Predigt am 21. Sonntag i. Jkrs., Lj. C – 2022

(Lesung: Jes 66, 18-21; Evangelium: Lk 13, 22-30)


Vielleicht kennen Sie noch den Schlager: „Wir kommen alle, alle, alle in den Himmel, weil wir so brav sind...“ Dieses Schunkellied mag uns zwar bei diversen Festen den Ernst der Lage vergessen lassen, wird aber im Alltag kaum von jemand als ernsthafte Botschaft genommen werden.

Das Evangelium von heute ist eine ernste Botschaft, die sagt: Vielleicht werden gar nicht alle Menschen gerettet. Oder doch?

Generationen von Theologen haben sich mehr oder weniger erfolglos die Köpfe zerbrochen. Aber eigentlich ist das gar nicht die entscheidende Frage des Evangeliums. Ob am Ende alle Menschen gerettet werden und ob ich dabei bin, diese Frage dürfen wir getrost in die barmherzigen Hände Gottes legen und im Hier und Jetzt an der Verbesserung dieser Welt mitarbeiten.

 

Es geht in den Worten Jesu darum, ob wir begreifen, welche Entschiedenheit die Nachfolge Jesu von uns verlangt.

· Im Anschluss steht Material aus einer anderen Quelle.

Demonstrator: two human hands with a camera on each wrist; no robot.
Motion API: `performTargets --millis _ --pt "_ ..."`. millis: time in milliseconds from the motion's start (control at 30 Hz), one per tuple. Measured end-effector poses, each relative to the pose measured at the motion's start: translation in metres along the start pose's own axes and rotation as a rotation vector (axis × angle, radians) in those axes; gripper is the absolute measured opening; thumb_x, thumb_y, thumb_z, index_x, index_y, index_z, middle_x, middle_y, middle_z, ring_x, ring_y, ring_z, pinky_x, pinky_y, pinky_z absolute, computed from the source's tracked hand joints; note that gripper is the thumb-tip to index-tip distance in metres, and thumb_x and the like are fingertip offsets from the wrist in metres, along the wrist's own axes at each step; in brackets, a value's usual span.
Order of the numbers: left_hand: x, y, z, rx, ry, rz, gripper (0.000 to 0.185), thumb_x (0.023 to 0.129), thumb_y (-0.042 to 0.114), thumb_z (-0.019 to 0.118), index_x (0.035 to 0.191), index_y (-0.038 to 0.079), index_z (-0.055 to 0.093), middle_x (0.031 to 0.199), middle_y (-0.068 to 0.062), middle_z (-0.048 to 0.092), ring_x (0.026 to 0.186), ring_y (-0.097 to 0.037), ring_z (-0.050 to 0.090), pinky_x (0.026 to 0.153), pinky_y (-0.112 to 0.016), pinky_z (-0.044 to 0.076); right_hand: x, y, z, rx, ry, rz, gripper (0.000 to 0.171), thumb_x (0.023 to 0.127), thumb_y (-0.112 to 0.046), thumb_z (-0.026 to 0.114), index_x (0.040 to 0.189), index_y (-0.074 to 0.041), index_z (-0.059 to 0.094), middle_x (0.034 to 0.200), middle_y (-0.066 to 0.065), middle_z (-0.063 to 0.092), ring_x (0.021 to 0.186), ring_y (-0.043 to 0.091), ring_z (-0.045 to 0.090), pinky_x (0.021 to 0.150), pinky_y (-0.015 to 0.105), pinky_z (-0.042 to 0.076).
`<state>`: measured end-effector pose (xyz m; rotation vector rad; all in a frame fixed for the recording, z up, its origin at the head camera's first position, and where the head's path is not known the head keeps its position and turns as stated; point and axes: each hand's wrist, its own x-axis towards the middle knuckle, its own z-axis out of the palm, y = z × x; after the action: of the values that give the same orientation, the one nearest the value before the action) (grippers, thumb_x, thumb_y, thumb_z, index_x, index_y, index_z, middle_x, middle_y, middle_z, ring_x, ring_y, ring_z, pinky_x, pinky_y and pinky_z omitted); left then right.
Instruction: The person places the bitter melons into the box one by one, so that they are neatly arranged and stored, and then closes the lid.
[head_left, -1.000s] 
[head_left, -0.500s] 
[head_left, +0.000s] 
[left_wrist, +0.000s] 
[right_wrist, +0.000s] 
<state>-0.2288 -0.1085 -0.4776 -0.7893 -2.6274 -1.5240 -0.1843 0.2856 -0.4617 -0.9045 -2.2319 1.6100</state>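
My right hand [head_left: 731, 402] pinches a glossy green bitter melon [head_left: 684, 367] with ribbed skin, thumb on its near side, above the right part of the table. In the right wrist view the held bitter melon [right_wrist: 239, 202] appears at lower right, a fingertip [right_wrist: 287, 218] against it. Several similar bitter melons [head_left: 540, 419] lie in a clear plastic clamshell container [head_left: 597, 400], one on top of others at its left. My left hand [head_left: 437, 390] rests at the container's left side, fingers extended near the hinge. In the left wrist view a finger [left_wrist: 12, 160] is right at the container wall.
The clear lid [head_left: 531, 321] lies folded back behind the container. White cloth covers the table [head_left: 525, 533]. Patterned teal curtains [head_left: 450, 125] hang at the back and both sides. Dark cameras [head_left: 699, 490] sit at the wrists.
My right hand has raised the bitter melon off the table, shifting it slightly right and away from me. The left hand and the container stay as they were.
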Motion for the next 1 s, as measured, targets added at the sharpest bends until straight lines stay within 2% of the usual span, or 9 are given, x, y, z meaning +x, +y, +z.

Es muss für einen Menschen – auch einen Christen – schrecklich sein, am Ende des Lebens feststellen zu müssen, dass man in seinem Leben die falschen Prioritäten gesetzt hat. Wie gern würde man noch etwas ändern, aber es geht nicht mehr, es ist endgültig zu spät.

 

Vielleicht ist es einfach gut, hin und wieder sein Leben vom Ende her zu betrachten und sich zu fragen: „Wofür lebe ich? Was ist mir wirklich wichtig in meinem Leben?“ … und dann Konsequenzen daraus zu ziehen. In der geistlichen Tradition nennen wir das „Revision de vie – Zwischenbilanz ziehen“.

 

Manchmal gibt es schon mitten im Leben so etwas wie ein heilsames Erschrecken. Das kann eine Krise, ein Unfall, eine Krankheit, ein Verlust sein oder auch ein Gespräch oder ein Text. So ein Text wie der heutige Evangeliumstext vielleicht … aber wir haben uns leider schon zu sehr an diese Worte gewöhnt …

 

Denn auch Christen sind nicht davor gefeit, dass sich ihr Leben in Belanglosigkeiten erschöpft. Es reicht für einen Christen nicht aus, Jesus nur gekannt oder bekannt zu haben. Charles de Foucauld zum Beispiel, der als Christ unter den muslimischen Tuareg in Nordafrika das Leben Jesu nachahmte und auch zum Märtyrer seines christlichen Glaubens wurde, hatte dazu einen guten Rat: „Sich in allem fragen, was Jesus an unserer Stelle denken, sagen und tun würde – und so handeln.“

 

Es geht in Jesu Worten und seinem Handeln darum, ob wir begreifen, welche Entschiedenheit die Nachfolge Jesu von uns verlangt. Auch ein getaufter Christ kann sein Leben verfehlen. Es ist nicht wie bei einer Personenkontrolle, wo es genügt, einen gültigen Ausweis vorzuzeigen. Nicht das Vorzeigen des Taufscheins oder der Kirchensteuererklärung ist entscheidend, sondern die Tatsache, wie sehr die Nachfolge gelebt wird. Und das heißt konkret: Die Liebe zu Jesus Christus muss zugleich die Liebe zum gestaltenden Einsatz in dieser Welt sein. Denn diese Welt braucht dringend Christen, die ihr Christsein ernst nehmen. Amen.

 

FÜRBITTE FÜR ZUFRIEDENE

von Joop Roeland

 

Für die, die alles schon haben,

die ohne Erwartung, ohne Wunsch,

ohne Zukunft sind:

 

Für die, die alle Antworten wissen,

aber nicht mehr die Fragen,

die dazugehören:

 

Für die, die alle Fahrpläne kennen,

aber nicht mehr das Verlangen

nach Aufbruch:

 

Für die, die sich nicht mehr erinnern können

an die Träume des Anfangs,

an die Neugierde des Aufwachens,

an den Ruf der Ferne:

 

Für die, die im Winterschlaf verharren

und frühlingsmüde vergessen haben

auf Hunger und Durst nach Gerechtigkeit:

 

Für die, die ihr Leben ausgerechnet

und keinen Platz mehr haben

für etwas, größer als das Herz:

 

Um Neugierde.

Um Unruhe.

Um Sehnsucht.

Um Ungeduld.

Um Zukunft.

 

Aus: Gioconda Belli, Wenn du mich lieben willst, Peter Hammer Verlag, Wuppertal 1993.